The drive connection is 2 wires: motor spin direction comes from the polarity of the wires. The AP reverses polarity to reverse motor spin direction. How hard the unit turns is determined by the amount of current supplied. Then there is how long it is supplied. But it matters not which controller (CPT, PyPilot, Pelagic) or which drive unit (CPT, ram, hydraulic motor) they all work the same.

I might be over reaching, there are probably units that work differently, but this is common amongst the units we are discussing here.

Disagreement? Questions?
Don't know enough to disagree, and have nothing BUT questions. I didn't want to sidetrack the thread but just happen to be in the midst of a steep learning curve as I contemplate how best to install a backup AP for my aging (pre-Navico) B&G. I'm only here because the (new) CPT has long been on my list, and seems to be the only wheel pilot I've read about that can handle a larger boat like mine. Unlike a64, however, I have a chain/cable steering system with a long run to the quadrant on my CC 47'er. So now I'm redirecting efforts at figuring out a backup to my existing below decks AP.

In my case I just had the T2 ram rebuilt so it's more about some "glitchiness" with my now 15+ year-old electronics that has me concerned, especially with the heading sensor/compass but can't really pin it down. I've been exploring the idea of a completely separate stand-alone controller such as Pelagic, PyPilot or perhaps even a new B&G/Navico (or other brand-name) AP computer with a new heading sensor, RRU, and control head. The new B&G kit would require at least a partial conversion to N2K which I don't relish doing but will eventually be required anyway.

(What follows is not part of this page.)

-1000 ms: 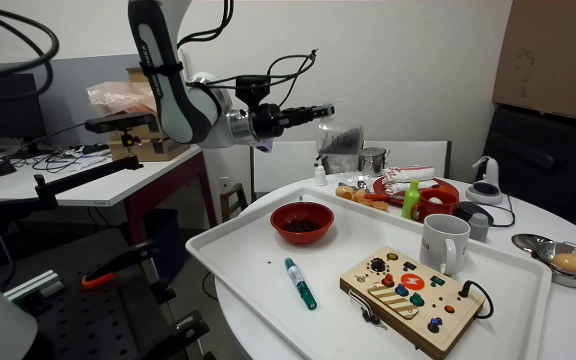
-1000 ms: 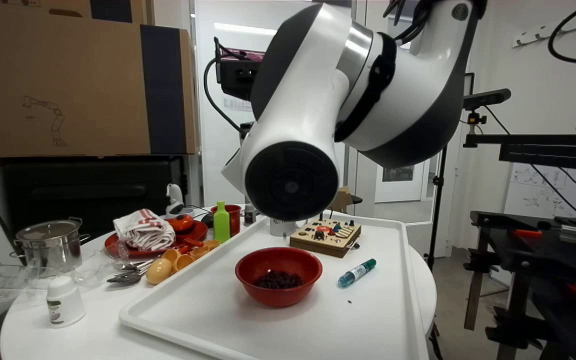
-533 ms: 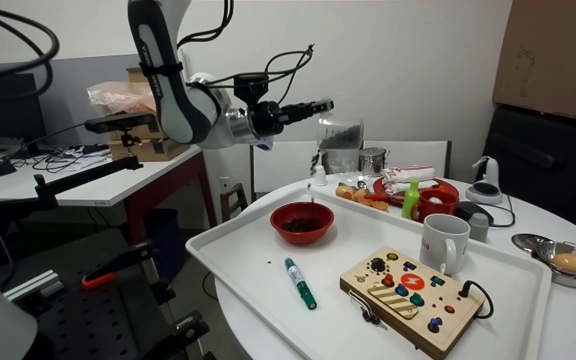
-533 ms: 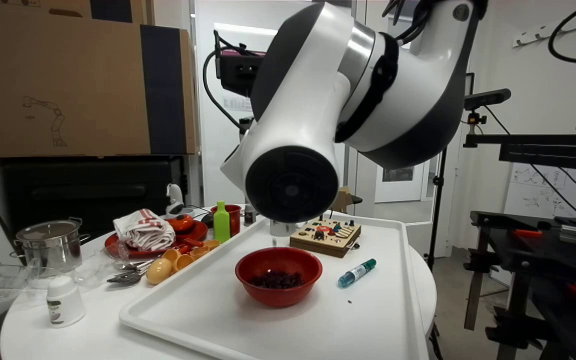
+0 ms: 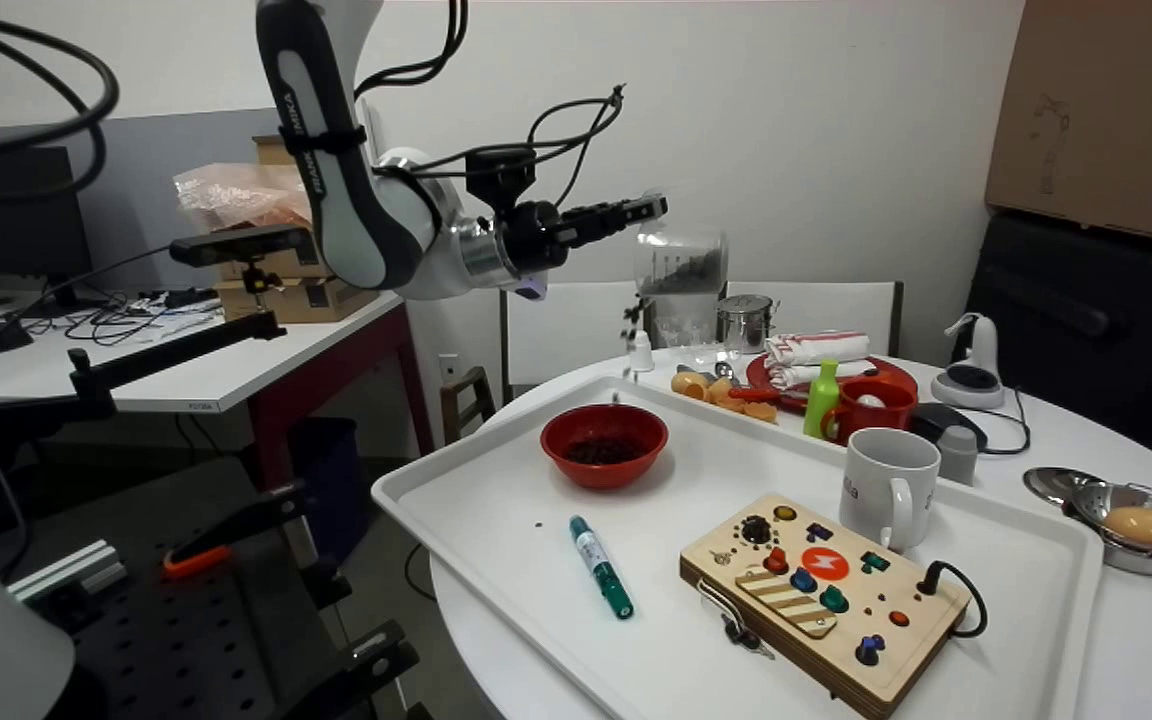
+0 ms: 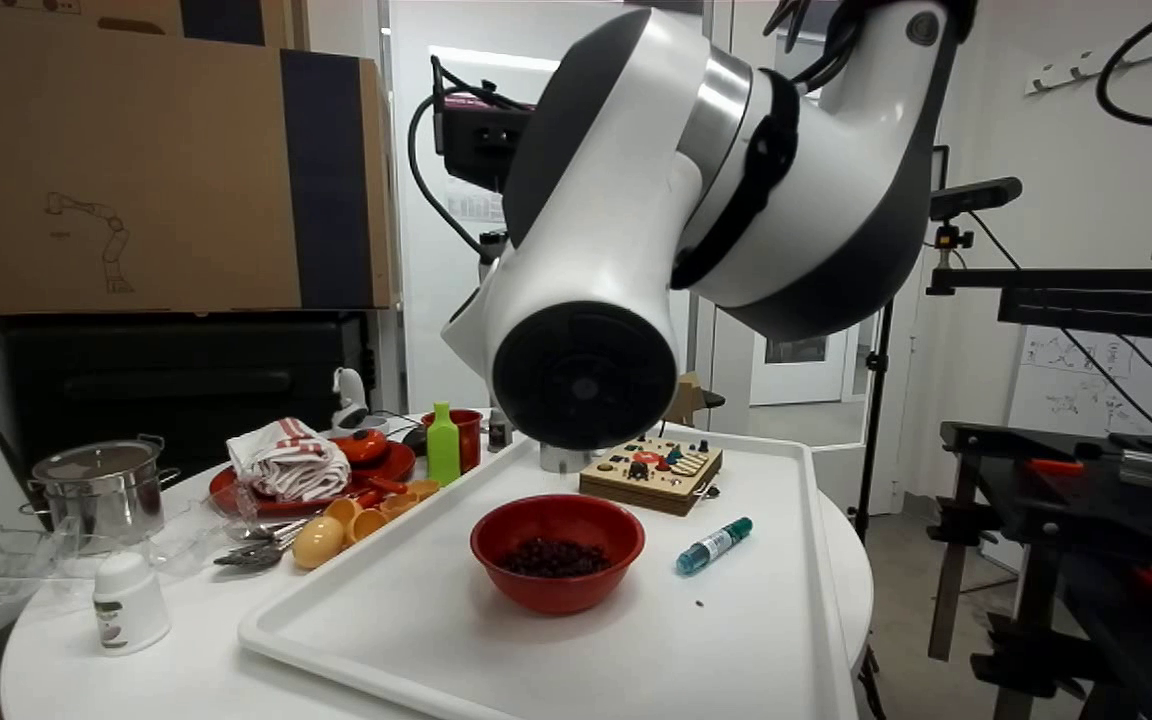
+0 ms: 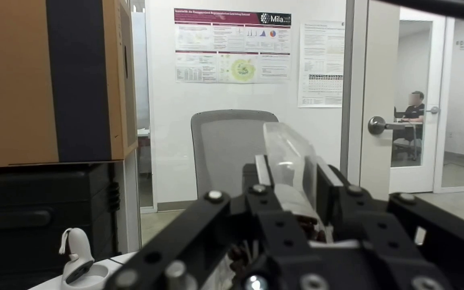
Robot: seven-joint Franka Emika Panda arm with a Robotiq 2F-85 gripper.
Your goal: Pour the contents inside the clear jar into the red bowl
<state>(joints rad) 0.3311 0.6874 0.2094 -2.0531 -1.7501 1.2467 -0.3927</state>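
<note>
The clear jar [image 5: 681,265] hangs tilted in the air, above and behind the red bowl [image 5: 604,478] in an exterior view. My gripper [image 5: 648,208] is shut on its handle; in the wrist view the clear handle [image 7: 286,151] sits between the pads. Dark pieces [image 5: 632,312] fall from the jar's lip toward the bowl's back rim. Many dark pieces remain inside the jar. The bowl, also seen in an exterior view [image 6: 558,598], stands upright on the white tray [image 5: 481,540] with a pile of dark pieces [image 6: 556,560] in it. The arm hides jar and gripper there.
On the tray are a green-capped pen [image 5: 601,567], a wooden control box [image 5: 826,590], a white mug [image 5: 889,490] and a small dark crumb [image 5: 539,524]. Behind it stand a white bottle [image 5: 641,351], a green bottle [image 5: 821,400] and a metal pot [image 6: 101,490].
The wrist has turned slightly and the jar's tilt has shifted a little. More dark pieces fall from its lip than one second ago. The bowl has not moved.
</note>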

I did manage to successfully install a Vesper XB-8000 with NMEA 0183 data now displaying wirelessly on my PC & devices so I'm not a total noob. This could be all I need for a PyPilot if I understood Bill O correctly. And what you've described above about mating an AP controller to an actuator -- whether it be a below decks ram, tiller actuator or wheel pilot, is exactly what I've been told by several mfgs. The only caveat is that the controller (brains) has to have sufficient amperage to power the drive unit (muscle).

In any event, reading, listening, and hopefully learning. But then you know what they say about those who gather a little bit of knowledge . . . .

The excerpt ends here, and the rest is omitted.